Product: File System Reporter: Xiaoli Feng (fengxiaoli0714)
Component: OtherAssignee: fs_other
Status: NEW ---    
Severity: normal CC: cebtenzzre, daire, dhowells, dwysocha, flo, ignaciofelipe, maxim.doucet, smfrench, tiwai
Priority: P1    
Hardware: All   
OS: Linux   
Kernel Version: 5.8.0-rc7+ Subsystem:
Regression: No Bisected commit-id:
Attachments: A test fix patch

Description Xiaoli Feng 2020-08-12 04:59:30 UTC
Test fscache for cifs. Ther server and client are both linux upstream 5.8.0-rc7+. But the server doesn't set CONFIG_CIFS_FSCACHE. And the client set "CONFIG_CIFS_FSCACHE=y". Mount the share with fsc in client. Create a 1G file in the montpoint. Then execute several same commands to cp this file to another file. Kernel happen panic.

[  793.247925] CacheFiles: Loaded
[  793.264815] FS-Cache: Cache "mycache" added (type cachefiles)
[  793.265787] CacheFiles: File cache on dm-0 registered
[  811.695641] FS-Cache: Duplicate cookie detected
[  811.696463] FS-Cache: O-cookie c=000000004ea7828d [p=00000000af9640d5 fl=218 nc=0 na=0]
[  811.697283] FS-Cache: O-cookie d=0000000000000000 n=0000000000000000
[  811.697993] FS-Cache: O-key=[8] '684860262fd3cc97'
[  811.698461] FS-Cache: N-cookie c=00000000293a8201 [p=00000000af9640d5 fl=2 nc=0 na=1]
[  811.699182] FS-Cache: N-cookie d=000000002b3a168b n=0000000001e83ef6
[  811.699789] FS-Cache: N-key=[8] '684860262fd3cc97'
[  817.300732] CacheFiles: 
[  817.318429] CacheFiles: Assertion failed
[  817.319111] ------------[ cut here ]------------
[  817.320349] kernel BUG at fs/cachefiles/rdwr.c:715!

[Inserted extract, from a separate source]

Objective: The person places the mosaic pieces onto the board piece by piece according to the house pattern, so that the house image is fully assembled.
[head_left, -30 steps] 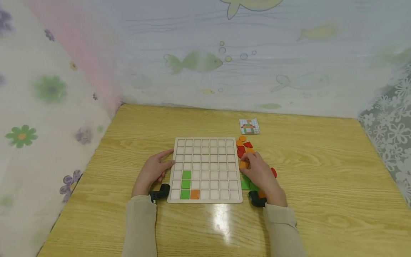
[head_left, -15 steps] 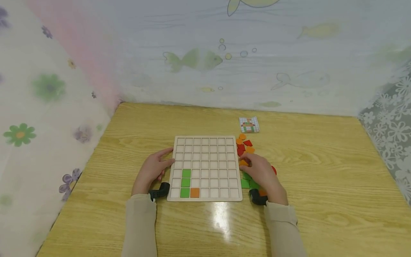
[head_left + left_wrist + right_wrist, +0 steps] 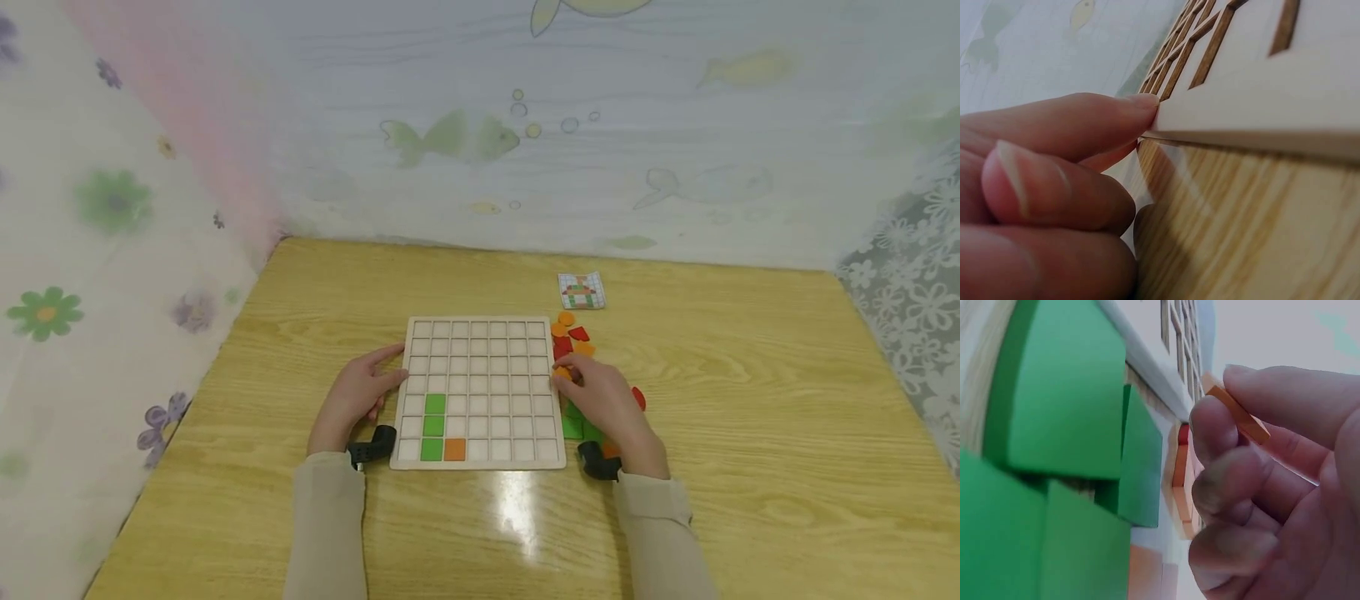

[  817.321026] invalid opcode: 0000 [#1] SMP PTI
[  817.321342] CPU: 0 PID: 5478 Comm: cp Kdump: loaded Not tainted 5.8.0-rc7test+ #3
[  817.321342] Hardware name: Red Hat KVM, BIOS 0.5.1 01/01/2007
[  817.321342] RIP: 0010:cachefiles_read_or_alloc_pages.cold.20+0x18/0x4e [cachefiles]
[  817.321342] Code: 4d c1 3d ca 48 c7 c7 c0 57 b6 c0 e8 41 c1 3d ca 0f 0b 48 c7 c7 50 4b b6 c0 e8 33 c1 3d ca 48 c7 c7 c0 57 b6 c0 e8 27 c1 3d ca <0f> 0b 48 c7 c7 50 4b b6 c0 e8 19 c1 3d ca 48 c7 c7 c0 57 b6 c0 e8
[  817.321342] RSP: 0018:ffffa476808bf9f0 EFLAGS: 00010246
[  817.321342] RAX: 000000000000001c RBX: 0000000000000000 RCX: 0000000000000027
[  817.321342] RDX: 0000000000000000 RSI: 0000000000000082 RDI: ffff8b299bc17fc8
[  817.321342] RBP: ffff8b2990af84e8 R08: 000000000000023d R09: 000000000000002b
[  817.321342] R10: 6f69747265737341 R11: 64656c696166206e R12: ffff8b293058d3c0
[  817.321342] R13: ffff8b299643b5b0 R14: ffffa476808bfcb8 R15: ffff8b2929f0f00c
[  817.321342] FS:  00007f7a81742800(0000) GS:ffff8b299bc00000(0000) knlGS:0000000000000000
[  817.321342] CS:  0010 DS: 0000 ES: 0000 CR0: 0000000080050033
[  817.321342] CR2: 00007f993caa1d20 CR3: 00000000b9026000 CR4: 00000000000006f0
[  817.321342] Call Trace:
[  817.321342]  ? ___slab_alloc+0x3a1/0x560
[  817.321342]  ? xas_alloc+0x97/0xc0
[  817.321342]  ? fscache_run_op.isra.13+0x55/0xb0 [fscache]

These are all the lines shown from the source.